More sophisticated connections, e.g. to remote machines, can be built
using odbcDriverConnect or as DSNs.

Note that you need to ensure that .../etc/odbcinst.ini contains the
rest of the driver information.  (UnixODBC uses /usr/local/etc/odbcinst.ini
and iODBC /etc/odbcinst.ini, by default. However, some RPM-based installations
will differ.)  We have (with paths differing by platform)
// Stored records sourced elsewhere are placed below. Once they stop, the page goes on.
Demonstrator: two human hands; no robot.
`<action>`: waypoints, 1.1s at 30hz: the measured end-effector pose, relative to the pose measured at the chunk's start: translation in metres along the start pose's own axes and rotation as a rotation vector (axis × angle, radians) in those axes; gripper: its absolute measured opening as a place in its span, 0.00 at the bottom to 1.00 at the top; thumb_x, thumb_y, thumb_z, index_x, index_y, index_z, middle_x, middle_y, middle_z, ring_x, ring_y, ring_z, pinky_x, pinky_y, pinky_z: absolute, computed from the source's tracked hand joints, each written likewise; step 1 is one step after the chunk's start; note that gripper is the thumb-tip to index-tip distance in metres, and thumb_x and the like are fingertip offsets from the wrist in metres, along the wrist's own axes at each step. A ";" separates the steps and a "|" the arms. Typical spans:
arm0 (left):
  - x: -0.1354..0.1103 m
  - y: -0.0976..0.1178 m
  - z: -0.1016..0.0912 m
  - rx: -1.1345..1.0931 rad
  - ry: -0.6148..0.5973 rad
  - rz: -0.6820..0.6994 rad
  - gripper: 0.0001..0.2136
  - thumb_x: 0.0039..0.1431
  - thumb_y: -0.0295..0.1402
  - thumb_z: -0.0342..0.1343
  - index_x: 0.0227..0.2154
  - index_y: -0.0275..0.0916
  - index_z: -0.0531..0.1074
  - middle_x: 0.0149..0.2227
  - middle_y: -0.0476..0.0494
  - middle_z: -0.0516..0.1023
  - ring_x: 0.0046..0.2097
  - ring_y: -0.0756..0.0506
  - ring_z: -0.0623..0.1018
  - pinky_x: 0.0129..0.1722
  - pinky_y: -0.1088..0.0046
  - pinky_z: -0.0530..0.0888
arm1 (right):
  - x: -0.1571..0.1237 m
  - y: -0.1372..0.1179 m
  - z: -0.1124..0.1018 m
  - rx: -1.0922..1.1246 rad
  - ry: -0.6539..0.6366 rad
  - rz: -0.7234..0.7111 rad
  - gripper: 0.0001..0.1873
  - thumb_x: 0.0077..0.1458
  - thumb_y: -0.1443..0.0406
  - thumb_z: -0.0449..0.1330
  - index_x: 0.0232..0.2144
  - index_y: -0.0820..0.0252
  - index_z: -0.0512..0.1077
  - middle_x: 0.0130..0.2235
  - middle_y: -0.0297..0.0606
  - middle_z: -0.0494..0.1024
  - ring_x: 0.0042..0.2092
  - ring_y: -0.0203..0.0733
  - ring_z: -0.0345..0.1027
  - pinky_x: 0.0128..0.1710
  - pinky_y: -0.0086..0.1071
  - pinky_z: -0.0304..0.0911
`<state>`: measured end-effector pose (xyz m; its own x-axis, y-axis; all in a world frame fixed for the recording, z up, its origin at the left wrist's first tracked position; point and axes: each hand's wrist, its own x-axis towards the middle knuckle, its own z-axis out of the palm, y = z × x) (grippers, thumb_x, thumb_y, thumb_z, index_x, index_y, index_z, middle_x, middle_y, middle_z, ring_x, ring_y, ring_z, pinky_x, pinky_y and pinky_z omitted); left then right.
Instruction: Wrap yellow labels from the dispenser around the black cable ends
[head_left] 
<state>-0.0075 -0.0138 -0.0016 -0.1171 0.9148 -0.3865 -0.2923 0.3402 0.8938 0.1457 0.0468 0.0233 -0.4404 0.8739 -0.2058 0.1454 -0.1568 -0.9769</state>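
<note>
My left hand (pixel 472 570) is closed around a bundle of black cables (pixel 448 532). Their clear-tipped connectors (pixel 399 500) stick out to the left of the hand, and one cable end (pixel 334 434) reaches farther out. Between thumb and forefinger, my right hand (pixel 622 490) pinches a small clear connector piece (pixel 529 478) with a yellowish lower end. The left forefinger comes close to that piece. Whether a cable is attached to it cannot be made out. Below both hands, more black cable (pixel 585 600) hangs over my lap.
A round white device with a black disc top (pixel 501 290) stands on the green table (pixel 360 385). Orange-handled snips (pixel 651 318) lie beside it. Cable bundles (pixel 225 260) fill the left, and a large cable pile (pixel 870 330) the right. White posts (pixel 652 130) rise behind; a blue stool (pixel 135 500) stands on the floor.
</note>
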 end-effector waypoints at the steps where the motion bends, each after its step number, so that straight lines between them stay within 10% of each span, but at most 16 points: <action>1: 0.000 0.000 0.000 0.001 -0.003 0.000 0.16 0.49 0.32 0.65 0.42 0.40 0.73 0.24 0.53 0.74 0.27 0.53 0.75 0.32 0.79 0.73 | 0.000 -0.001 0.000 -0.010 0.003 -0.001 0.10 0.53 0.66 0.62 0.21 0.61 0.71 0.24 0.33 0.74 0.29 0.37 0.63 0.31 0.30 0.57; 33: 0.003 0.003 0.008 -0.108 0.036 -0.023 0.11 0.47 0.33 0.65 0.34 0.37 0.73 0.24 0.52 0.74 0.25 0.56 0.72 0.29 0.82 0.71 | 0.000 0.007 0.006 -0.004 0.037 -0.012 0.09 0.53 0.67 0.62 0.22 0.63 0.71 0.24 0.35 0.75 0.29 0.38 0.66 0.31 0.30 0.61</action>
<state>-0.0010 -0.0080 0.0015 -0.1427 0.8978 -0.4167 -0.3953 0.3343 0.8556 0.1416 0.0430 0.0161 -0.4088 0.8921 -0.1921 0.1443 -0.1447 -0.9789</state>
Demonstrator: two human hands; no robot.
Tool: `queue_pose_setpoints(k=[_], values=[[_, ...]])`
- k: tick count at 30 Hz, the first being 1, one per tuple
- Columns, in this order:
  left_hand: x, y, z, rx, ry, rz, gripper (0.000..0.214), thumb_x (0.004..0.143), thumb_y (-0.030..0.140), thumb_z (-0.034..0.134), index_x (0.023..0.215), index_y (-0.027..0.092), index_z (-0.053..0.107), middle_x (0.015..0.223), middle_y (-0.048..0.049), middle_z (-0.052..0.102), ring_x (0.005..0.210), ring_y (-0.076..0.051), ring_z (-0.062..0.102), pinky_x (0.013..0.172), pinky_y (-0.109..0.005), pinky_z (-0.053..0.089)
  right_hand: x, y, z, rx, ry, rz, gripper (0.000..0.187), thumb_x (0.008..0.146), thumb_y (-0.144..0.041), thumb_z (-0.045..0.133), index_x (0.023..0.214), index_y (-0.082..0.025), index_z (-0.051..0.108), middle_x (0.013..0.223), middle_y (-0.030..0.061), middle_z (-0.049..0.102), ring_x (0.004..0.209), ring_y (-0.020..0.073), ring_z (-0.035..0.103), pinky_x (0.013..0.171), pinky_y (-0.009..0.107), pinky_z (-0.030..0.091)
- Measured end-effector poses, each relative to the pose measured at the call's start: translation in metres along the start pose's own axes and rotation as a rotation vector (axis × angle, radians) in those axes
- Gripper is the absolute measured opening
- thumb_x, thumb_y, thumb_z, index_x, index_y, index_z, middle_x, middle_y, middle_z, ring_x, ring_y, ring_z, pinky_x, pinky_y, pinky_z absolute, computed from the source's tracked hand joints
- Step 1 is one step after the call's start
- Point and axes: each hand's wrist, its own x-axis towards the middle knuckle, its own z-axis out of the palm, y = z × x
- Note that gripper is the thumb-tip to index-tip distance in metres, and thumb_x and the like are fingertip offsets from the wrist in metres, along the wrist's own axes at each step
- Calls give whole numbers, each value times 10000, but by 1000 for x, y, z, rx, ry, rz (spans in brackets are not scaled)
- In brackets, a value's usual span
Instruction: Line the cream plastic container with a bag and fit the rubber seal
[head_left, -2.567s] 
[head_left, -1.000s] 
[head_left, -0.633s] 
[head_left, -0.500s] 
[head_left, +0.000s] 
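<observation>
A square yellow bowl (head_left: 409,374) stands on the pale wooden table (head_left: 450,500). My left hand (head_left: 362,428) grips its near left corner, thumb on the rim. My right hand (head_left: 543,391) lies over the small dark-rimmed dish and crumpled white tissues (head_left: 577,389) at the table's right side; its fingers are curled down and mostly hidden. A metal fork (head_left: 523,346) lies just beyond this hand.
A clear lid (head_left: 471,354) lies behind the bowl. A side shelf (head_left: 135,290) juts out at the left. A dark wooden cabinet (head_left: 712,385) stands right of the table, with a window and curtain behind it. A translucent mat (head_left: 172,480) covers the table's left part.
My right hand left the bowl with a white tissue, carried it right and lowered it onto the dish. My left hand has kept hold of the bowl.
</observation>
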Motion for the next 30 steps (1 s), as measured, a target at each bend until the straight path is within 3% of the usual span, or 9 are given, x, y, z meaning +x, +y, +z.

gannet% cat /usr/local/etc/odbcinst.ini
[myodbc3]
Description = MySQL driver.
Driver      = /usr/local/lib/libmyodbc3.so
FileUsage   = 1

[PostgreSQL]
Description  = PostgreSQL driver
Driver       = /usr/lib/libodbcpsql.so
Setup        = /usr/lib/libodbcpsqlS.so
FileUsage    = 1

[sqlite3]
Description = sqliteodbc-0.73
Driver = /usr/local/lib64/libsqlite3odbc.so
FileUsage = 1

for use with MySQL using the MyODBC 3.51 driver (both from
http://www.mysql.com), and PostgreSQL using the driver from the
psqlODBC project (http://gborg.postgresql.org/project/psqlodbc).  For
PostgreSQL, CommLog = 1 adds user-level logging.  The Sqlite ODBC
driver is from http://www.ch-werner.de/sqliteodbc/.  (UnixODBC allows
Driver64 here to allow for different paths on 32-bit and 64=bit
platforms.)


One quirk to be watched is the use of connections to the DBMS via the
Unix sockets vs ports.  The PostgreSQL driver bundled with unixODBC
will use Unix sockets to 'localhost', but this driver seems unreliable
(see the ChangeLog).  The current driver will only use a TCP/IP port,
and to use that needs postmaster started with the -i flag (which is
not the default) and with tcp/ip enabled in the configuration file
(which is the default).  The PostgreSQL drivers are seriously
under-documented (but some older docs exists at
http://www.postgresql.org/docs/7.2/static/odbc.html)!  It seems that
recently they default to readonly, so ReadOnly = 0 has to be added as
above.

Users of unixODBC and iODBC can use gODBCConfig and iodbcadm-gtk
repspectively to prepare user and systems DSNs: they are reworkings of
the Window's ODBC administation multi-tabbed dialog box.  Both write in
~/.odbc.ini, in slightly different formats.


64-bit versions
===============

Microsoft altered some of the ODBC types to allow 64-bit operation on
Windows Server 2003 and later.  However, they did not change the corresponding
ODBC declaration.  MS increased the ODBCVER to 3.52, but it seems few of
those who adopted the change did so.

As from RODBC 1.1-6, the new types are used, and configure defines
replacements if they are not found.  This works fine on MinGW and iodbc,
which will use 64-bit types if ODBC was compiled to use them.  However,
on unixODBC on a system with 64-bit longs, whether 64-bit types are 
declared in the headers depends on the macro BUILD_REAL_64_BIT_MODE.
So if unixODBC was compiled with that defined, RODBC also needs to be.
It seems that most systems (including Fedora Core 3/4/5) do not define the
macro, but Debian does (and, I am told, has altered the headers so the 
default is to assume it is defined so no further action is then needed).